Typoglycemia and the Perils of the Post

True confession: I often mistype my first name as “Derider” instead of “Deirdre.” The habit formed long before the advent of stored signatures and autocorrect-enabled everything. Working primarily as an editor for the past two decades, this foible has generated no small amount of hilarity for my friends and colleagues — my “secret” evil nature and Freudian typos are the stuff of legend.

I’ve come to peace with my sloppy typing technique, but what continually amazes me is how often I read and re-read a misspelled word and fail to catch the error. It doesn’t happen often when reviewing the work of others, but it happens all the time when I review my own writing.
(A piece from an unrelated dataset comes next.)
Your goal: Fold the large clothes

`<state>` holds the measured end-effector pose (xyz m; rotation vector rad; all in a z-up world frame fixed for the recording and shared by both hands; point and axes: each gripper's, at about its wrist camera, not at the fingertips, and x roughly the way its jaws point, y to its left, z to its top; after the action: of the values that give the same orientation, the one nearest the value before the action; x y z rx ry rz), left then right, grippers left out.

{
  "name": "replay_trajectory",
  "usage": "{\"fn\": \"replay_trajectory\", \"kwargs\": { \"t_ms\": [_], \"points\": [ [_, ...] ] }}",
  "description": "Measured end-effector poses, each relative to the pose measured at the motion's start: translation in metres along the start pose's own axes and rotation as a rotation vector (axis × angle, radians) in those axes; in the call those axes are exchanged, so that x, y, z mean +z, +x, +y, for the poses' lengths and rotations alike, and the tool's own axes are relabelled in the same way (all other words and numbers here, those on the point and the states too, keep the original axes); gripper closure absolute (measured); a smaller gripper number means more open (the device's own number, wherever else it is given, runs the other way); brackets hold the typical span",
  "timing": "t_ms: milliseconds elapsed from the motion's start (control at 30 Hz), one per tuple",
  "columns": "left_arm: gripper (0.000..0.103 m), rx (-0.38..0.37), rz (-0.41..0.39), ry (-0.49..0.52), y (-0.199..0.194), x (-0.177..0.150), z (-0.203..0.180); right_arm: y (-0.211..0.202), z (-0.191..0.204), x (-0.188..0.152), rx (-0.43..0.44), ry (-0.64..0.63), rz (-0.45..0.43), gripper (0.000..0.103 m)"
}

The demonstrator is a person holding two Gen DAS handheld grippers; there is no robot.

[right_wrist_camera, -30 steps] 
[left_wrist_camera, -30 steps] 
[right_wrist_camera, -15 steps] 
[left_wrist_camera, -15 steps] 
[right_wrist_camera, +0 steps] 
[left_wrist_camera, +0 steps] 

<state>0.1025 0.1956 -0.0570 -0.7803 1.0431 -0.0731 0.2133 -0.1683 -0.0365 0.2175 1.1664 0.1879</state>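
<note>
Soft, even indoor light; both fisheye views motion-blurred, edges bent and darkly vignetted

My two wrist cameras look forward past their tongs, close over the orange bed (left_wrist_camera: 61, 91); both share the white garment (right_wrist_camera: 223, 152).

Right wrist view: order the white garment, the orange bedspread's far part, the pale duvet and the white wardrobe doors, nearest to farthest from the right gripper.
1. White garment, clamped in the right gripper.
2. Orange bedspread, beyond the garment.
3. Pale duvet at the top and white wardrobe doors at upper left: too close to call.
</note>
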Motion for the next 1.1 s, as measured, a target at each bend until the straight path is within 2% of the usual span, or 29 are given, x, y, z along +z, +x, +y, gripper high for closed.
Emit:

My brain, like yours, has an autocorrect function that mentally fixes or skims past glitches in my prose with remarkable efficiency. While that may be no big deal in a text or email to my sister, it can certainly cause a bit of embarrassment when it comes to professional communications or something as public as a blog post. To spare myself unnecessary humiliation, before I publish a new post, I follow a checklist that helps me catch those uncatchable errors and aids in producing better writing overall. It starts with an assessment of my intent, then works down through the details of execution and the eradication of typoglycemic text.

The importance of proofreading

An example of how your brain autocorrects everything. Can you spot the error?

1. Revisit the lede. By the time you’re ready to publish, you’ve no doubt embellished and added facts and established a storyline. Now you need to go back to the beginning and make sure you haven’t muddled your point in the process. Is the topic at hand introduced in the first few paragraphs? Are you trying the reader’s patience with too many unrelated musings? Unless you are M. Night Shyamalan, you have to let the reader in on where this is all going up front. Here’s a handy gauge: If a coworker can’t identify the general topic of your post after reading the first two paragraphs, you need to rewrite your introduction.

2. Inspect your links. Facts and evidence validate the information outlined in an article or post and reinforce reader trust. The beauty of writing blog posts or submitting other digital content is that you can hyperlink to sources within your story, providing readers with quick access to studies or articles that support your writing. Adding good links enhances credibility and adds substance, so make sure yours are relevant and hold up to scrutiny. This one is especially important if you’re writing on behalf of a company/organization/group or collaborating with another person on a post or byline. Reputations beyond your own are at stake, so take care that any positions are well supported.

3. Trim, and trim again. Avoid the dreaded TL;DR tag. There are many stories that require 10,000 words to be told well. But there are many, many more that require less than 500. Be honest with yourself about which category yours falls into and cut the extraneous detail accordingly. And yes, I know all about current content marketing strategy trends, but a blog post isn’t better just because it contains more words. Respect your reader’s time.

4. Test your headline. In a sea of blogs, newsfeeds, seven-second videos, and shortening attention spans, you have very limited opportunity to hook your fish and compel readers to click on your post. Get feedback on your headline, try a free analyzer like CoSchedule; shamelessly emulate headlines or tweets that catch your attention; A/B test, my fellow nerds! You don’t have to sink to the level of clickbait, but you want to be clickable.

5. Catch the “Derider.” I find it easier to catch errors on paper, so I like to print out a semifinal copy of a post for proofing whenever possible. A more tree-friendly trick is to enable dictation and speech in your system preferences and have your computer read your post back to you out loud. And it’s always good practice to ask a friend or colleague to review your draft.

When I follow this checklist, I feel I’ve done my due diligence as a writer. It doesn’t address every post’s weaknesses or prevent every error, but it certainly helps, and as Margaret Atwood once said, “If I waited for perfection, I would never write a word.”